Recentemente, a empresa inaugurou a nova unidade de produção e loja, um amplo e estruturado espaço onde recebem os turistas para uma visita que inclui a observação do processo de produção, degustação e a possibilidade de adquirir os produtos direto do produtor.
Os três estabelecimentos foram visitados na última semana por um grupo de influenciadores de diferentes estados brasileiros. Após conhecerem vinícolas e restaurantes das mais tradicionais cidades do Vale dos Vinhedos a convite de uma agência de comunicação, o grupo prolongou a estadia na Serra e reservou um dia do passeio para conhecer Santa Tereza.
— Trago jornalistas e influenciadores de todo o país há mais de 20 anos para conhecerem e divulgarem o turismo na Serra e, desta vez, senti necessidade de trazer esse grupo para conhecer Santa Tereza. A cidade tem pontos turísticos, lugares lindos e precisa nesse momento de divulgação para que volte a atrair os turistas — comenta a jornalista Lucinara Masiero, responsável pela ação.
O casal de advogados Bruna Golo, 34, e Maurício de Oliveira, 35, vieram de Florianópolis e visitaram Santa Tereza pela primeira vez. Eles administram uma conta no Instagram onde compartilham dicas e experiências de viagens. Se encantaram pela preservação do patrimônio e pela gastronomia do município.

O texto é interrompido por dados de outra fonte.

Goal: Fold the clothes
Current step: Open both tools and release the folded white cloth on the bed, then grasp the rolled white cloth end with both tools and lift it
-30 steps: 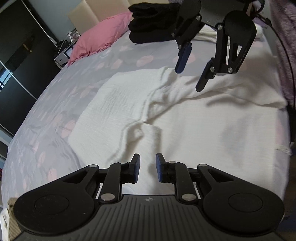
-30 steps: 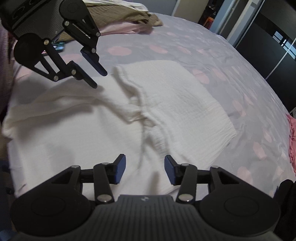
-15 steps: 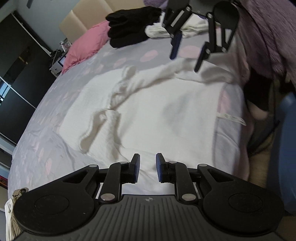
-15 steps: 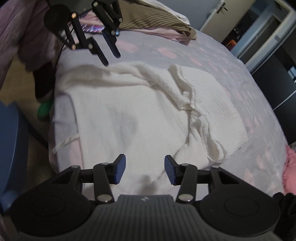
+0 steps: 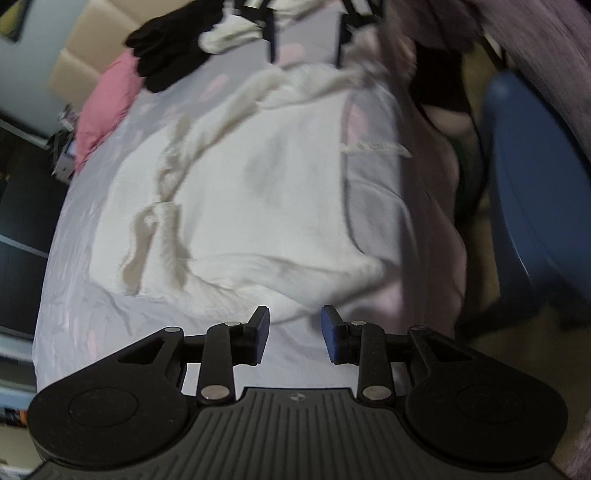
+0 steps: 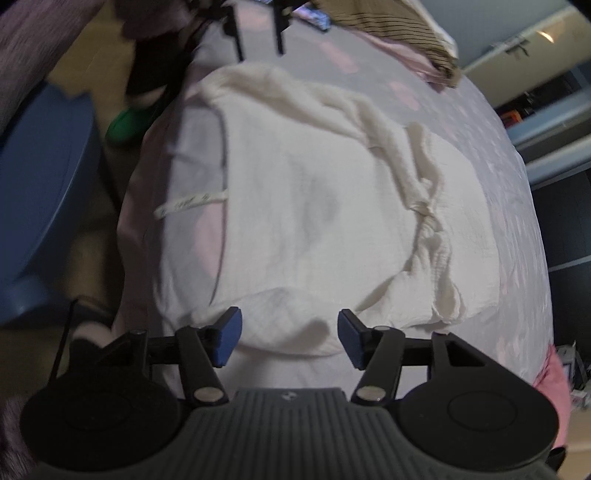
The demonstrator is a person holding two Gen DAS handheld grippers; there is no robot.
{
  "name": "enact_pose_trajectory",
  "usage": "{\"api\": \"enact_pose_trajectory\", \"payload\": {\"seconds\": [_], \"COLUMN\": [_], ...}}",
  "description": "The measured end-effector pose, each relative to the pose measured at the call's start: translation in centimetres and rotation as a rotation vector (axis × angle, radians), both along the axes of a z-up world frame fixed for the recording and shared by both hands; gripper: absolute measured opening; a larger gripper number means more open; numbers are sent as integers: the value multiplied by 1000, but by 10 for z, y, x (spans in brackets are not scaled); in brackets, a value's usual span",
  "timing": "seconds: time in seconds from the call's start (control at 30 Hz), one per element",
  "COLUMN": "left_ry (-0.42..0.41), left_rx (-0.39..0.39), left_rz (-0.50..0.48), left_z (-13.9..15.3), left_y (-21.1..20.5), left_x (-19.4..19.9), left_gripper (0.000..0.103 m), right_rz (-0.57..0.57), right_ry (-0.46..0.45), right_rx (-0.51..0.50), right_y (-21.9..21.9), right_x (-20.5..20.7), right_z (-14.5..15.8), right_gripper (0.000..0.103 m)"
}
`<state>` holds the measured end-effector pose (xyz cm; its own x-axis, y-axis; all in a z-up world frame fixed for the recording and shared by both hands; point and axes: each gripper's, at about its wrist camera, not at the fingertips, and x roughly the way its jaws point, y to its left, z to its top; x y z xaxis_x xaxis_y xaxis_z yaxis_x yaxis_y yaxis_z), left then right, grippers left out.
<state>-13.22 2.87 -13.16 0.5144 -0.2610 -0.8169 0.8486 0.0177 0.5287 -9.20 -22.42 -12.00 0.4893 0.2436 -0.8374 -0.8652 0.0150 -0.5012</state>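
A white crinkled garment (image 5: 266,184) (image 6: 314,206) lies spread flat across the lilac bed sheet (image 5: 74,295), with a bunched ridge running along its far part. My left gripper (image 5: 295,332) hovers over one end hem of the garment. Its jaws are opening, with no cloth pinched between the blue pads (image 5: 260,330). My right gripper (image 6: 290,339) hangs over the opposite hem, jaws also opening and free of cloth. Each gripper shows small at the top of the other's view: the right gripper (image 5: 306,40) and the left gripper (image 6: 258,33).
The bed edge runs beside the garment, where a white label (image 5: 376,147) (image 6: 188,201) hangs off the sheet. A blue chair (image 5: 535,184) (image 6: 44,177) stands next to the bed. Black clothes (image 5: 170,55), a pink pillow (image 5: 107,103) and a striped beige garment (image 6: 391,26) lie further up.
Both grippers have swung apart to opposite ends of the white garment and rolled, so the bed edge and blue chair came into view. Both pairs of jaws have widened.
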Motion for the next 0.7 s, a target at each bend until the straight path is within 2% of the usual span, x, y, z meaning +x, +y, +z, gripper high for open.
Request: {"api": "enact_pose_trajectory", "payload": {"seconds": [0.13,0.23,0.37,0.47,0.57,0.6,0.7], "left_ry": [-51,-82,-118,-135,-146,-154,-182], "left_rx": [60,64,90,93,90,92,102], "left_rz": [-76,-107,-158,-186,-202,-213,-248], "left_z": [-15,-22,-30,-36,-41,-43,-48], "left_y": [0,-3,-5,-8,-12,-13,-17], "left_x": [-11,-14,-16,-16,-16,-16,-18], "left_gripper": [33,36,38,38,38,38,38], "right_rz": [49,93,142,189,198,194,167], "right_ry": [-23,-69,-94,-141,-139,-135,-123], "right_rx": [-79,-135,-142,-182,-178,-168,-135], "right_y": [-1,-2,0,1,4,5,8], "right_x": [-9,-16,-23,-28,-28,-27,-22], "right_z": [-9,-20,-28,-38,-39,-39,-36], "right_gripper": [65,66,66,64,63,62,45]}}
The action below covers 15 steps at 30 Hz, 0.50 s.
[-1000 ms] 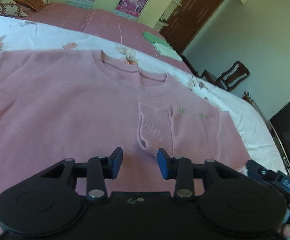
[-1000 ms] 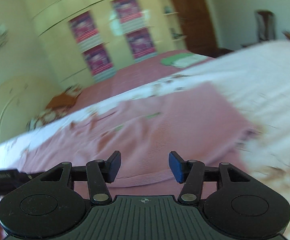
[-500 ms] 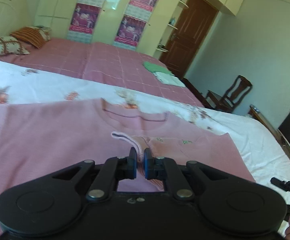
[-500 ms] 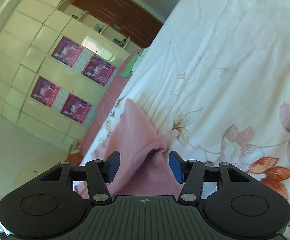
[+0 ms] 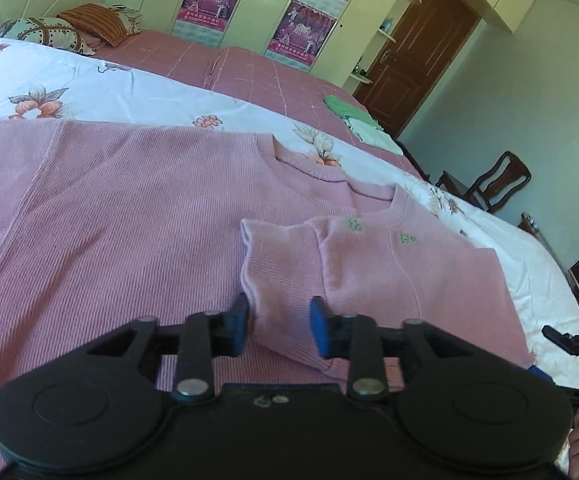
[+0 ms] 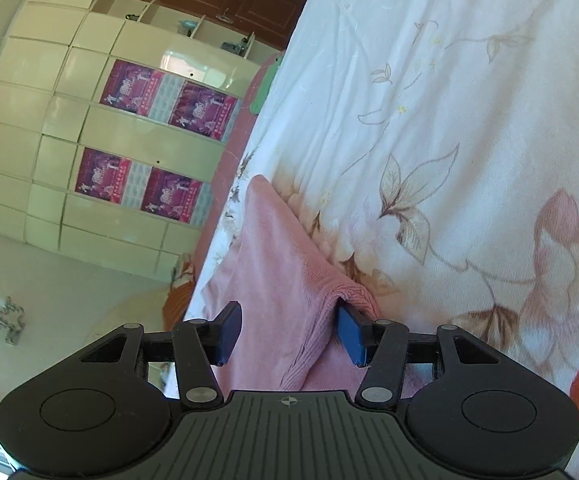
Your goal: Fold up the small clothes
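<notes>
A pink ribbed sweater [image 5: 129,216] lies flat on the floral bedsheet, neck hole away from me. Its right sleeve [image 5: 285,276] is folded in across the chest. My left gripper [image 5: 279,326] is open, its jaws either side of the sleeve's cuff end, not closed on it. In the right wrist view, my right gripper [image 6: 289,334] is open around a raised fold of the pink sweater [image 6: 273,264] at its edge; the right pad [image 6: 351,336] sits under the ribbed hem.
The white floral sheet [image 6: 449,140] covers the bed around the sweater. A pink bedspread [image 5: 257,76] with folded green and white clothes [image 5: 353,120] lies beyond. Pillows [image 5: 61,32] are far left. A wooden chair [image 5: 493,184] and wardrobe doors stand behind.
My left gripper was shut on the sleeve cuff half a second ago; now it is open and the sleeve lies on the chest. The right gripper moved closer onto the sweater's edge.
</notes>
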Each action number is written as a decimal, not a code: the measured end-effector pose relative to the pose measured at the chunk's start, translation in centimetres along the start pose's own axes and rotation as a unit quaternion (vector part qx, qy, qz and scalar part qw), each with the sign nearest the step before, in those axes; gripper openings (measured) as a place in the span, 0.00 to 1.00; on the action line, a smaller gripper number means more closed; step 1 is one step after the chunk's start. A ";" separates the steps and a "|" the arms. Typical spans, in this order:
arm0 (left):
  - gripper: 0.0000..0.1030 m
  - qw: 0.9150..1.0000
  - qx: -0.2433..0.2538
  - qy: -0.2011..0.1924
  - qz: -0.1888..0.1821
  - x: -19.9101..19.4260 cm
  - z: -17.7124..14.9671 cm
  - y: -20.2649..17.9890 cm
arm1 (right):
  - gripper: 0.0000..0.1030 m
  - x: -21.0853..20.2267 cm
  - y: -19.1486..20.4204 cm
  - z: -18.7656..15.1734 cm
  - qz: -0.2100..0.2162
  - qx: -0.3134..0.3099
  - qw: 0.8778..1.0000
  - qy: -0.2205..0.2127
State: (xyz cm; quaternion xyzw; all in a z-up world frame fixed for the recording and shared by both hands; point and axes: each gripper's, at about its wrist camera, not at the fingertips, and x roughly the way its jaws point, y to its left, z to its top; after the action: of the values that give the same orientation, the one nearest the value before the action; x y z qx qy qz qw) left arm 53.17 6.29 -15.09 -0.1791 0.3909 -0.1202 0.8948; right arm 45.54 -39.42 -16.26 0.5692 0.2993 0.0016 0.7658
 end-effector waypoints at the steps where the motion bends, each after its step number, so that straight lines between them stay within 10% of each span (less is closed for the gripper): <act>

— Estamos acostumados a viajar, conhecer o país e achamos a cidade muito acolhedora. Tem essa característica de pequeno povoado que foge do que é o Vale dos Vinhedos. Sabíamos da enchente, da destruição, mas não sabíamos o que nos esperaria. Vimos que os locais estão atendendo normalmente e que são ótimas opções para o turista — conta Bruna.
Famílias poderão construir moradias em terreno da prefeitura
Uma área pertencente à prefeitura de Santa Tereza será destinada aos moradores atingidos pela enchente para reconstruírem suas casas.
O investimento, até o momento, é de R$ 1 milhão, e intervenções como terraplenagem, rede de água, esgoto e energia elétrica já foram realizadas no local. A prefeitura ainda contabiliza quantas famílias vão optar por construir as casas no novo terreno, que fica mais afastado das margens do rio. O município também deve auxiliar na elaboração do projeto arquitetônico e estrutural dos novos imóveis.
De acordo com a prefeita de Santa Tereza, Gisele Caumo, a maioria das famílias não conseguem se enquadrar em programas federais para auxílio na reconstrução das casas e devem fazer esse investimento com recursos próprios.